A more honest portrayal of the deficit would necessitate immediate and potentially destabilizing decisions, such as drastic spending cuts or the admission of failure. By presenting manageable deficits and modest growth, the government opts for a gradual approach, slowly preparing the public for future economic realities through incremental adjustments and quiet revisions. This method also serves as a form of self-protection, diffusing responsibility across various forecasts and external factors, making it difficult to assign blame to any single decision-maker. The budget is passed, numbers are optimistic, and the system moves forward not out of confidence in its projections, but out of a necessity to avoid exposing its fragility.

The Inevitable Reckoning

The inherent danger in this approach is that reality does not negotiate. As debt accumulates, reserves dwindle, and export revenues fluctuate, the ability to sustain overspending will eventually disappear. This could lead to a rapid contraction in demand, stalled investment, and suffocating credit burdens, transforming perceived resilience into overextension.
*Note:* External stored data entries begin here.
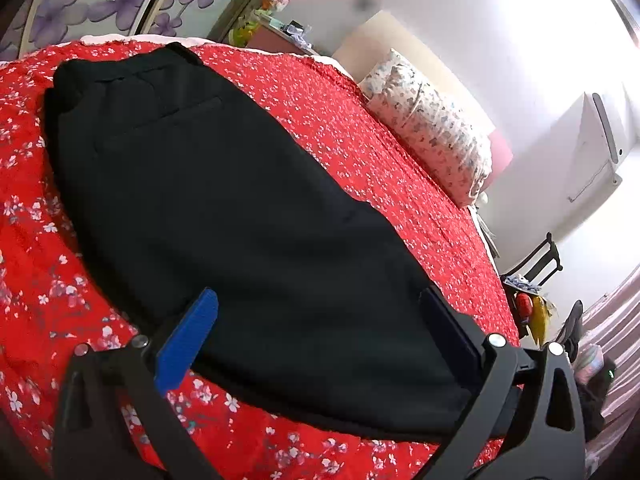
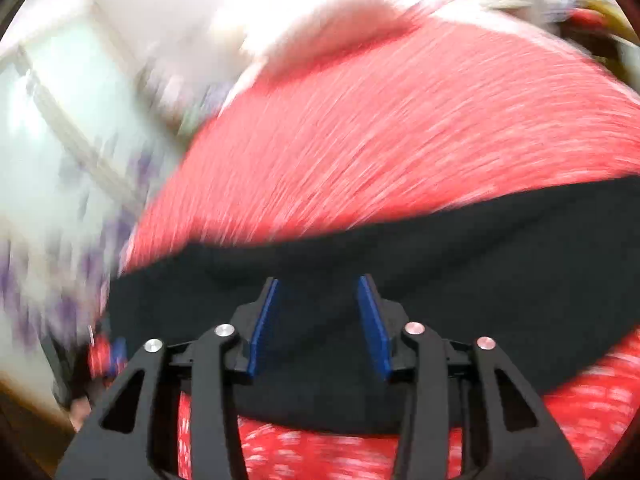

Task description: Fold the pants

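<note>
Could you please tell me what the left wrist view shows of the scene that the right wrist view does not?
Only the left wrist view shows the black pants along their whole length up to the waistband, the patterned pillow, and the left gripper open over the hem end. Only the right wrist view, heavily blurred, shows the right gripper open over the black fabric; it holds nothing. Both show the pants lying flat on the red floral bedspread.
</note>
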`<action>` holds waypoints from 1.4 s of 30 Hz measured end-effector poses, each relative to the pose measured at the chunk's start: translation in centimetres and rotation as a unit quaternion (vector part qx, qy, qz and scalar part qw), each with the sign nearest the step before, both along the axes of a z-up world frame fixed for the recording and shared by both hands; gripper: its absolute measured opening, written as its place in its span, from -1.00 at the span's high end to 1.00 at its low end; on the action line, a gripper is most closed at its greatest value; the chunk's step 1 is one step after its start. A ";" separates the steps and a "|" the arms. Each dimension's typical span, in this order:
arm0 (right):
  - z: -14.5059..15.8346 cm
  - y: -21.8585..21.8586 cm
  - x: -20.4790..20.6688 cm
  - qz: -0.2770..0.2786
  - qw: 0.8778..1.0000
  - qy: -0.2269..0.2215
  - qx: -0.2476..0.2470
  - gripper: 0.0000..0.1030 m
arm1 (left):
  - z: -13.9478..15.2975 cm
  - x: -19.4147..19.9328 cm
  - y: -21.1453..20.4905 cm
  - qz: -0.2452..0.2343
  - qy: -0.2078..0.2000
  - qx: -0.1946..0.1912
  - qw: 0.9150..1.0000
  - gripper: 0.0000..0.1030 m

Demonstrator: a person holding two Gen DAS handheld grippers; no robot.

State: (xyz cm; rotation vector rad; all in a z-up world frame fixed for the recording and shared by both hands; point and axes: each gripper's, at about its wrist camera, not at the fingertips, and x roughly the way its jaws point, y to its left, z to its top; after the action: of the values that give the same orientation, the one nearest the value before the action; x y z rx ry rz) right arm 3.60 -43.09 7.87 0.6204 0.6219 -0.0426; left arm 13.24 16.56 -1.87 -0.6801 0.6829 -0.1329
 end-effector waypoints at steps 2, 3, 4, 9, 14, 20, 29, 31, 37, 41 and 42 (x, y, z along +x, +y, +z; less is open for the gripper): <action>-1.0 -5.4 -3.5 -0.090 0.996 -0.009 0.027 0.03 | -0.1 -0.3 0.0 0.003 -0.002 -0.004 1.000 -0.96; -2.1 -8.5 -5.6 -0.147 0.988 -0.005 0.039 0.04 | -0.1 -0.7 0.0 0.003 -0.003 -0.003 1.000 -0.96; -3.1 -10.5 -7.0 -0.181 0.982 -0.003 0.049 0.04 | -0.2 -0.6 0.1 0.004 -0.003 -0.001 1.000 -0.96; -8.2 -17.4 -11.2 -0.253 0.949 -0.006 0.188 0.04 | -0.3 -0.7 -0.3 0.009 -0.003 0.012 1.000 -0.96; -9.3 -18.9 -12.1 -0.266 0.947 0.034 0.179 0.04 | -0.2 -0.4 -0.7 0.020 -0.001 0.025 0.999 -0.96; -10.1 -19.5 -11.0 -0.256 0.951 0.054 0.165 0.04 | -0.3 -0.2 -1.0 0.024 0.001 0.040 0.999 -0.96; -9.9 -20.1 -10.2 -0.258 0.950 0.015 0.175 0.06 | -0.3 -0.1 -0.9 0.021 0.001 0.045 0.999 -0.96; -9.6 -20.1 -10.5 -0.254 0.951 0.004 0.174 0.07 | -0.4 -0.1 -0.8 0.022 0.001 0.041 0.999 -0.96; -10.3 -20.5 -9.8 -0.272 0.948 0.029 0.161 0.09 | -0.4 -0.1 -0.6 0.021 0.000 0.038 0.999 -0.96; -10.3 -20.2 -9.2 -0.281 0.949 0.035 0.135 0.43 | -0.4 -0.1 -0.5 0.019 0.000 0.040 0.999 -0.96; -10.5 -20.2 -9.4 -0.286 0.948 0.030 0.134 0.58 | -0.4 -0.1 -0.5 0.019 0.000 0.040 0.999 -0.96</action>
State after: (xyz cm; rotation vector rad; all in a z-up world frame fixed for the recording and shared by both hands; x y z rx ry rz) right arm -5.84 -63.24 -2.62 1.0542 0.4924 -0.5300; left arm 13.12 16.06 -2.28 -0.6166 0.6719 -0.0713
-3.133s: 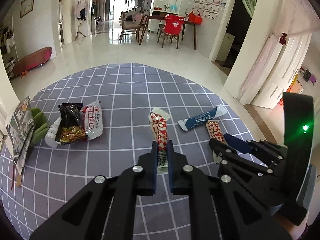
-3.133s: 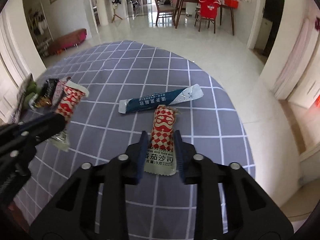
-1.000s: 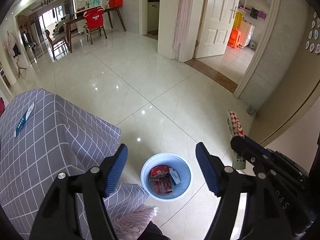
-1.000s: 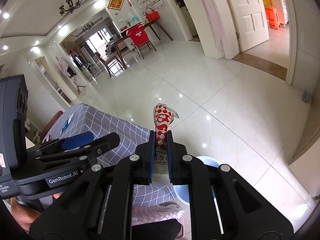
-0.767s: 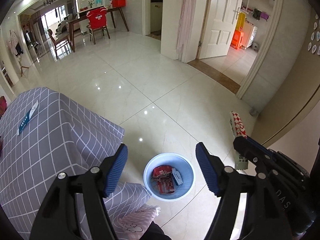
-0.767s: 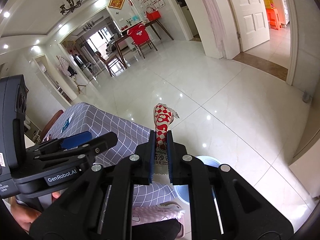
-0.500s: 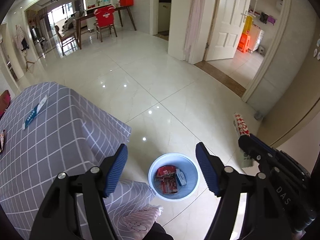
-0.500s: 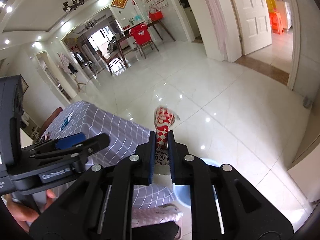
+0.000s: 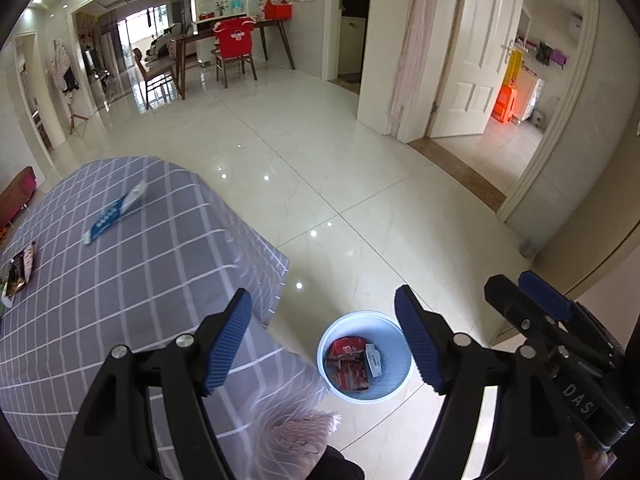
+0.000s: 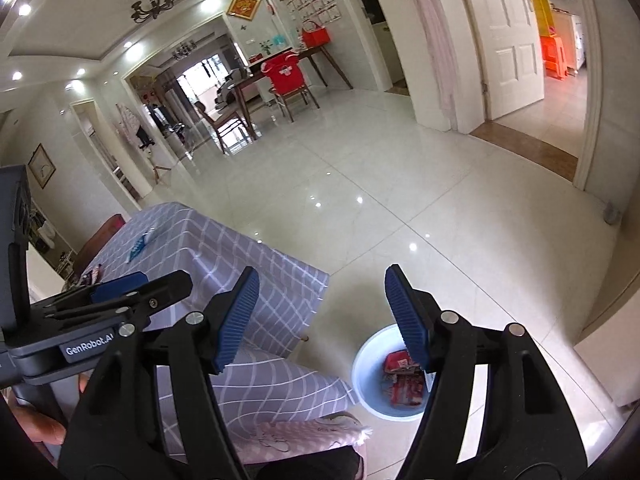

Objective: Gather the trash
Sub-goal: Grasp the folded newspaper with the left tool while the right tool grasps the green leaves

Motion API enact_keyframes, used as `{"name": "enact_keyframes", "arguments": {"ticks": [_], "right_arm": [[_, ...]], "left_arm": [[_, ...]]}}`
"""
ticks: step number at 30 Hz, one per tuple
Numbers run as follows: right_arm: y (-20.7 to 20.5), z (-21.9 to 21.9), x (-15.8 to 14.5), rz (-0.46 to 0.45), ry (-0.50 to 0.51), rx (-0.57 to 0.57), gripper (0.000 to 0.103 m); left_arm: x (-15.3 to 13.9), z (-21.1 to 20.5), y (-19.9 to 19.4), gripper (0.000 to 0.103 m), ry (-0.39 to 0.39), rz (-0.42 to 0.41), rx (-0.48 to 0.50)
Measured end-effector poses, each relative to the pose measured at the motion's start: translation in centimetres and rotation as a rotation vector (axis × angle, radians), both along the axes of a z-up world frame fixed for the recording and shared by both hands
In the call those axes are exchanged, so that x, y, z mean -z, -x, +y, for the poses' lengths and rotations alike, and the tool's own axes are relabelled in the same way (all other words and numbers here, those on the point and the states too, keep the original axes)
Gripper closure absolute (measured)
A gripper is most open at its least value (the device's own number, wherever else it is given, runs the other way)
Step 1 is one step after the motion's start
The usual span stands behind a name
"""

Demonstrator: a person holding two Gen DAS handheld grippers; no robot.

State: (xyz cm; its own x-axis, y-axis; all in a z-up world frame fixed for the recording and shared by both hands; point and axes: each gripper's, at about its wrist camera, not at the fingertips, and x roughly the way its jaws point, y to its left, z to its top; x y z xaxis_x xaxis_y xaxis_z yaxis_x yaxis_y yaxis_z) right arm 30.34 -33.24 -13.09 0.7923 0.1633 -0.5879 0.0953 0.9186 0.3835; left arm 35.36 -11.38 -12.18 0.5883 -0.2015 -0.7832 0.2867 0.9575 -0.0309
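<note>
While both grippers hang over the bin, the scene is set out below.

Left gripper (image 9: 322,344): the jaws are spread wide and are opening a little further; nothing is seen between them, only floor and bin beyond.

Right gripper (image 10: 320,318): the jaws are opening, and no wrapper is seen between the pads (image 10: 236,320); what was dropped cannot be told apart from the rest in the bin.

Bin (image 9: 362,394): a pale blue tub on the tiled floor, just beside the hanging edge of the tablecloth (image 9: 120,292); red and white wrappers (image 9: 348,364) are lying inside it.

Trash left: a blue and white sachet (image 9: 114,212) is lying flat on the tablecloth, well apart from the grippers; dark snack packets (image 9: 18,276) are seen at the far left edge of the table.

Handling, as judged: the sachet is taken to be light, thin, limp and slick, so it is likely to bend or slide if pinched at a tip.

Where to hold, as judged: it is best taken across its narrow width near the middle, with the jaws brought down astride it.

Risk, as judged: the cloth may be pinched along with the film.
</note>
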Motion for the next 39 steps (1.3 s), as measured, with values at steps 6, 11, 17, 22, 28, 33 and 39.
{"name": "enact_keyframes", "arguments": {"ticks": [6,11,17,22,28,33,39], "right_arm": [[-0.8,4.8,-1.5,-0.017,0.014,-0.08,0.037],[-2.2,10.4,-2.5,-0.025,0.022,-0.173,0.037],[-4.7,19.6,-3.7,-0.034,0.042,-0.313,0.038],[-6.5,26.2,-3.6,-0.035,0.045,-0.387,0.038],[-9.3,31.2,-2.6,-0.014,0.038,-0.418,0.037],[-11.1,32.8,-1.7,0.021,0.013,-0.405,0.036],[-12.2,36.8,-1.6,0.027,0.032,-0.46,0.035]], "left_arm": [[-1.2,5.0,0.4,0.03,0.008,-0.03,-0.057],[-2.3,11.6,0.1,0.03,-0.004,-0.066,-0.156],[-2.7,21.2,0.0,0.03,-0.077,-0.114,-0.333],[-2.0,30.4,-0.1,0.03,-0.171,-0.129,-0.499],[0.2,37.8,-0.8,0.029,-0.319,-0.111,-0.569],[2.4,40.5,-2.1,0.029,-0.436,-0.086,-0.567],[2.8,42.7,-2.9,0.03,-0.411,-0.09,-0.544]]}}
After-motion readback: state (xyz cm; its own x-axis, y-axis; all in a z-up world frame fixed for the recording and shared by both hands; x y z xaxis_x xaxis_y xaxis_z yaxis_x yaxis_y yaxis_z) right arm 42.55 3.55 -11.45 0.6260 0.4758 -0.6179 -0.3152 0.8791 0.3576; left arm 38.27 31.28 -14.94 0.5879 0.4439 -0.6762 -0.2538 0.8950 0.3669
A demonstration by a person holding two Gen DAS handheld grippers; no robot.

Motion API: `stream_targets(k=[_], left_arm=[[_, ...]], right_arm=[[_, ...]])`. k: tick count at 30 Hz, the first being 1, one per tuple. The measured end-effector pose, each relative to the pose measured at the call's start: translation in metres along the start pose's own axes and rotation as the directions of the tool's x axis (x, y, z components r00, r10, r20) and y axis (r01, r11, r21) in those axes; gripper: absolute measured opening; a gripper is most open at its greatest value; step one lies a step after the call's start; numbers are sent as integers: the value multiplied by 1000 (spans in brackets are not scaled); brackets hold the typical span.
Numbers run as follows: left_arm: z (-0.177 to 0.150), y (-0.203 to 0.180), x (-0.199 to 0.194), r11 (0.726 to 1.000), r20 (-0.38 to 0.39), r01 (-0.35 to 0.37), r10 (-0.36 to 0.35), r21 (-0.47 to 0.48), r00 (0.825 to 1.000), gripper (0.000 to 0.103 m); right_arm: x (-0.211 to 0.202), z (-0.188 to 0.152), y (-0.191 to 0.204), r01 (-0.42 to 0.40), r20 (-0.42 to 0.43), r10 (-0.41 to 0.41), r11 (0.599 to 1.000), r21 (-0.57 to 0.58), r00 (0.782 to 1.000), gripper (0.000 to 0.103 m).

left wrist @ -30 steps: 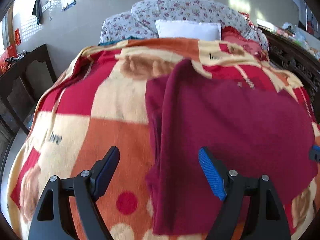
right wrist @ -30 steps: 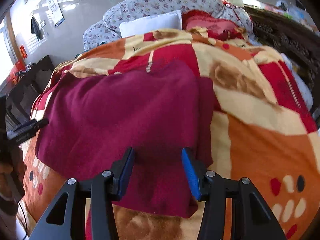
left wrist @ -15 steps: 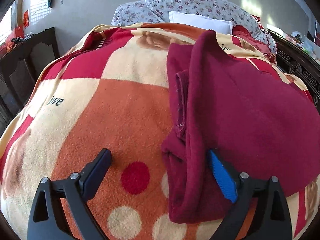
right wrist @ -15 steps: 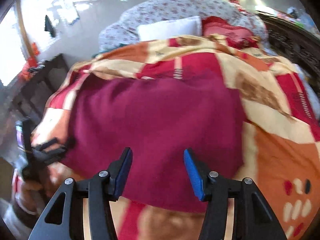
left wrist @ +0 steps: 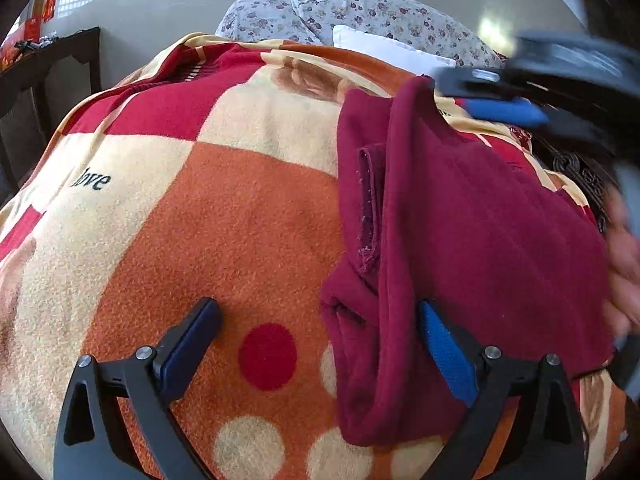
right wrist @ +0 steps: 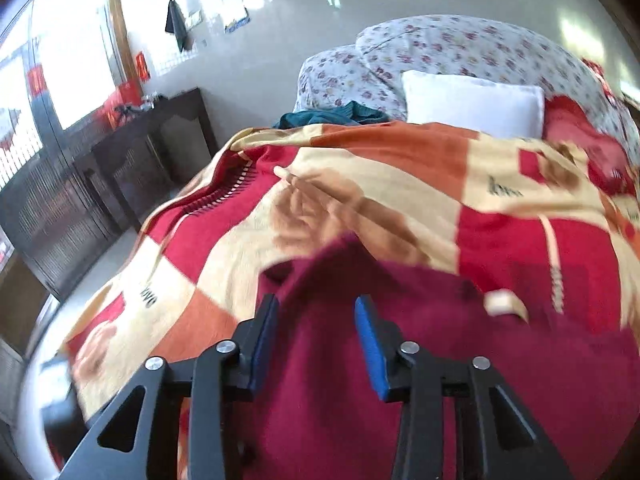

The current situation is described as the early stages of such a shift, where previously alarmist predictions are proving understated, and the pace at which assumptions are invalidated is accelerating.

The persistence of optimism, therefore, is not based on credibility but on the immediate need to keep the system functioning. Russia’s latest federal budget is less a roadmap for prosperity and more a delay mechanism, a mirror reflecting a system caught between its current reality and a refusal to acknowledge it. The numbers are not designed to add up but to reassure, postpone an inevitable reckoning, and preserve the appearance of control as that control is slipping away. While immediate collapse is not predicted, the margin for error is rapidly shrinking. Each revision, each optimistic forecast, increases the eventual cost of correction. The fiction of the budget will eventually become unsustainable, leading to an abrupt adjustment, not due to a failure to warn, but due to a deliberate ignorance of those warnings. The process of rewriting and recalculating the budget will continue, each iteration insisting on a better future, a testament to how power perceives the world until it can no longer afford to.